**DIRECTIONS**
Of the records that follow, copy only the lines from the line containing "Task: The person" to the line containing "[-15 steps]", both included, exactly as written.

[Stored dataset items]

◇ ◇ ◇ ◇ ◇ ◇ ◇

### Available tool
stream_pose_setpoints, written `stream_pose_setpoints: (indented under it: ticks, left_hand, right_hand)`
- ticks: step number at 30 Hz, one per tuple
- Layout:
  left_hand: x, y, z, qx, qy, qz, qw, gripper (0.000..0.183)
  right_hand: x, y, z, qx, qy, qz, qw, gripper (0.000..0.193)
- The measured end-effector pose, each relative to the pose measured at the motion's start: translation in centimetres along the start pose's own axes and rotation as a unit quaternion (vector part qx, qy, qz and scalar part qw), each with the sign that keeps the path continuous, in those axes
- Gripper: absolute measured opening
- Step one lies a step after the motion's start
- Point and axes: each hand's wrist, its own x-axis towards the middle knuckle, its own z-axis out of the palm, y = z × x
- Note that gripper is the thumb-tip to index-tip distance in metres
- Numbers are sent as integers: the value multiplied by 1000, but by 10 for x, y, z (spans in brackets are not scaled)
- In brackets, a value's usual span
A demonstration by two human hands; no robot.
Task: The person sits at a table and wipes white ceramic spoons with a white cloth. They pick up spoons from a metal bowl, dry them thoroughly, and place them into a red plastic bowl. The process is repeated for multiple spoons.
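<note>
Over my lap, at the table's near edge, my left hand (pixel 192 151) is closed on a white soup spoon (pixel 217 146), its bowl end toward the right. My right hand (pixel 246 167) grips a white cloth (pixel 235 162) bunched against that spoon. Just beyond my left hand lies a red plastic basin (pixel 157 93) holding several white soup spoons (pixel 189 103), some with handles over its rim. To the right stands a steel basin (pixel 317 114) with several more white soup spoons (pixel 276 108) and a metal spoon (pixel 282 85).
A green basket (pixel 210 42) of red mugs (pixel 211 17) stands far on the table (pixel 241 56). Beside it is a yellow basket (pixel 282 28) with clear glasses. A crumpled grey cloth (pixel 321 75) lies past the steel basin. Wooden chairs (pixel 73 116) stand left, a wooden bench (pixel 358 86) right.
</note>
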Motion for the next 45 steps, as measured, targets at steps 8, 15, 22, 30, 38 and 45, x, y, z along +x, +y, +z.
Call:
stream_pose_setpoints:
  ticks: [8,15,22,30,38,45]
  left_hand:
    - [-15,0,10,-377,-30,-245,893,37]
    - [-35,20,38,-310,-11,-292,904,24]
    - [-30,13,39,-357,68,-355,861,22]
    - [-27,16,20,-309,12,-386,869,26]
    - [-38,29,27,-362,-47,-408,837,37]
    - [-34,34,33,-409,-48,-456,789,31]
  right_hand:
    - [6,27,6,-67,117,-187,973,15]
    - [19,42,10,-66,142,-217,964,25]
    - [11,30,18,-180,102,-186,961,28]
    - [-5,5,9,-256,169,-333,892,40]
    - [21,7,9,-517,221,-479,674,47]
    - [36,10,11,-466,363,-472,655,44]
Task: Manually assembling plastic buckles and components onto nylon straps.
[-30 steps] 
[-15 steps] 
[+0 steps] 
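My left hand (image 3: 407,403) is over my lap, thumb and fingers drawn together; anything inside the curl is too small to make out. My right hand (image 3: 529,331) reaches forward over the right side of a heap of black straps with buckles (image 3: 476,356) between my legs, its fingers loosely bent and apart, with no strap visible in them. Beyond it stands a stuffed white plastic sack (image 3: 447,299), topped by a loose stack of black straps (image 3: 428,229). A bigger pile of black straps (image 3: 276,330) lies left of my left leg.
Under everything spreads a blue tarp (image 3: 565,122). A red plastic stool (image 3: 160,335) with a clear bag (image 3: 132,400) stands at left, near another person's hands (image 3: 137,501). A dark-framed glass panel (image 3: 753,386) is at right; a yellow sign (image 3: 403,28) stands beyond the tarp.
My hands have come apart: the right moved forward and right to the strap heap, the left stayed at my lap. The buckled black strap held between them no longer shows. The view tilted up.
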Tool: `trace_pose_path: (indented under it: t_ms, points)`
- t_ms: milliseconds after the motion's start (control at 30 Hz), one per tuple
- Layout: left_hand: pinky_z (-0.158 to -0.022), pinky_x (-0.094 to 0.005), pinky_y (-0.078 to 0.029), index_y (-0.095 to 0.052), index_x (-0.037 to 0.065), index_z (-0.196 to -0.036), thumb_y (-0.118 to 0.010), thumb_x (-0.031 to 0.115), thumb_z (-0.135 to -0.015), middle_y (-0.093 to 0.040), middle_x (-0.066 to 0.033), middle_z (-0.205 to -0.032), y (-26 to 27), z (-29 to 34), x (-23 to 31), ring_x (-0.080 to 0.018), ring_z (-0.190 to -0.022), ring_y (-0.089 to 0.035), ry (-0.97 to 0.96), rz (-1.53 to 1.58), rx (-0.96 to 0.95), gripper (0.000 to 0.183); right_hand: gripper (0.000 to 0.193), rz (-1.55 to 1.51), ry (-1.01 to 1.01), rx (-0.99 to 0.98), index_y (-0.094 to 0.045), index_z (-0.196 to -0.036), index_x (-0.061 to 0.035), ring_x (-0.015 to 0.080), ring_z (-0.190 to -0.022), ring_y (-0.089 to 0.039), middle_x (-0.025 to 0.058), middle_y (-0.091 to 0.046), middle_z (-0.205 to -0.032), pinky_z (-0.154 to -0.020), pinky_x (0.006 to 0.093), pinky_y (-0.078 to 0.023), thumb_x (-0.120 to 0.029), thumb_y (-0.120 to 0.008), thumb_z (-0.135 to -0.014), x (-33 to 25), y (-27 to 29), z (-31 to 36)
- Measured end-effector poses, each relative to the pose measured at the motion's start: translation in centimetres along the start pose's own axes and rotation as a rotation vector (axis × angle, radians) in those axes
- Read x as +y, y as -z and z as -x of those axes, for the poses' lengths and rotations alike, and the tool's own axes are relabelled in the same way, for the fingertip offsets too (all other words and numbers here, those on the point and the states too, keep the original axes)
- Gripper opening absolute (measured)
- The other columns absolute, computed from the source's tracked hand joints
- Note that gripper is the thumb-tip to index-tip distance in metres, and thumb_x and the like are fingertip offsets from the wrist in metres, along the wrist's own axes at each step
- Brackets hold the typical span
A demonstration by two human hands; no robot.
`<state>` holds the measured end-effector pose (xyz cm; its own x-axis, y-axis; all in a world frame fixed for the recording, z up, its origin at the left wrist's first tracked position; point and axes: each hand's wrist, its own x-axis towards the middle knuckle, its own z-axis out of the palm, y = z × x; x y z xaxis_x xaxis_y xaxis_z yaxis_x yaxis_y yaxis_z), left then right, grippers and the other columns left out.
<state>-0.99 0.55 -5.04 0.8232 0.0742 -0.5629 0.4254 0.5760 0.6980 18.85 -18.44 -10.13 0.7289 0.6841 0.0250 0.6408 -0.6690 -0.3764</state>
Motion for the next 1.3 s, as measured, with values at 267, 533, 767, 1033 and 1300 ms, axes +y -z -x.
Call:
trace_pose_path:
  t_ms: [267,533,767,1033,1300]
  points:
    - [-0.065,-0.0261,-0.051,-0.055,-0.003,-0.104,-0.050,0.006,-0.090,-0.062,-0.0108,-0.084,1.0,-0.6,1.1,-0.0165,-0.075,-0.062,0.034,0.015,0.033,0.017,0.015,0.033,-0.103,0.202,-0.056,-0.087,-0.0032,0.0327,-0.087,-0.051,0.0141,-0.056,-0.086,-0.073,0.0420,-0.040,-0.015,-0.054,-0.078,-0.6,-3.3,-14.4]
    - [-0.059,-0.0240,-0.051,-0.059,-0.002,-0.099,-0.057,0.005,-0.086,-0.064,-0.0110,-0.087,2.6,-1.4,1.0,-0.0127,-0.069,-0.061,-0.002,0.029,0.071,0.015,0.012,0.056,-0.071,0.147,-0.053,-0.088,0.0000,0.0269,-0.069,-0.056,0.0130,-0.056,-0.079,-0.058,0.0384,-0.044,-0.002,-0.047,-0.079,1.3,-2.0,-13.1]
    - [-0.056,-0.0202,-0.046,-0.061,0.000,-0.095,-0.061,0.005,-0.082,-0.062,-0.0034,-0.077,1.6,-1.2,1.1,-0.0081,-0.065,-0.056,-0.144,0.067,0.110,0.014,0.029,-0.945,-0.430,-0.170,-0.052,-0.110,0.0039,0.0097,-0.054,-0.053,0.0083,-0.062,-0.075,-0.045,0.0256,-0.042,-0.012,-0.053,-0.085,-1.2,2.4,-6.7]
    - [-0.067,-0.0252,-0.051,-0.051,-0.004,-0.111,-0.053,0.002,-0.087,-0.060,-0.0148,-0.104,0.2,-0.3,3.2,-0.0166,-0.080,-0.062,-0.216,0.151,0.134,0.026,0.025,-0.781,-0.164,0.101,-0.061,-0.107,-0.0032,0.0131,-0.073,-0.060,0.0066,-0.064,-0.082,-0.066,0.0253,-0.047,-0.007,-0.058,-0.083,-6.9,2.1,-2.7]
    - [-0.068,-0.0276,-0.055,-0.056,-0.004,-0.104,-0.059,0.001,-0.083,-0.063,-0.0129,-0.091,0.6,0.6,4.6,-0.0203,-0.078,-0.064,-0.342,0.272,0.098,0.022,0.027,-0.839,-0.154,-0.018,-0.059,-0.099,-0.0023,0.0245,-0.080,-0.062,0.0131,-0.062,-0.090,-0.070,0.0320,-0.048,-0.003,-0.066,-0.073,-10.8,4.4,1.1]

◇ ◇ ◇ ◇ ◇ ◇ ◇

**SOLUTION TO THIS TASK**
Task: The person sits at a table and wipes white ceramic spoons with a white cloth. They pick up spoons from a metal bowl, dry them thoroughly, and place them into a red plastic bowl. The process is repeated for multiple spoons.
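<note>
Over my lap, at the table's near edge, my left hand (pixel 192 151) is closed on a white soup spoon (pixel 217 146), its bowl end toward the right. My right hand (pixel 246 167) grips a white cloth (pixel 235 162) bunched against that spoon. Just beyond my left hand lies a red plastic basin (pixel 157 93) holding several white soup spoons (pixel 189 103), some with handles over its rim. To the right stands a steel basin (pixel 317 114) with several more white soup spoons (pixel 276 108) and a metal spoon (pixel 282 85).
A green basket (pixel 210 42) of red mugs (pixel 211 17) stands far on the table (pixel 241 56). Beside it is a yellow basket (pixel 282 28) with clear glasses. A crumpled grey cloth (pixel 321 75) lies past the steel basin. Wooden chairs (pixel 73 116) stand left, a wooden bench (pixel 358 86) right.
</note>
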Motion for the next 45 steps, as measured, targets at steps 8, 15, 22, 30, 38 and 45, x, y, z along +x, +y, +z.
Call:
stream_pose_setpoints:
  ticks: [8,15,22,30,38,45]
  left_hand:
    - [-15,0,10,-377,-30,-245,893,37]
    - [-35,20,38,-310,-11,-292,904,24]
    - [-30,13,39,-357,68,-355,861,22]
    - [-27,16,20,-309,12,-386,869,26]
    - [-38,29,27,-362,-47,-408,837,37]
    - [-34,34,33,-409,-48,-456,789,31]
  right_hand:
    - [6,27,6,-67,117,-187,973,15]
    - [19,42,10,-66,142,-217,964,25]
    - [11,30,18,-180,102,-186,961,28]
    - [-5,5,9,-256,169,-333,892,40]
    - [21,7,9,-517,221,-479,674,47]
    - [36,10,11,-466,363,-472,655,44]
Task: Manually assembling plastic buckles and components onto nylon straps.
[-30 steps] 
[-15 steps] 

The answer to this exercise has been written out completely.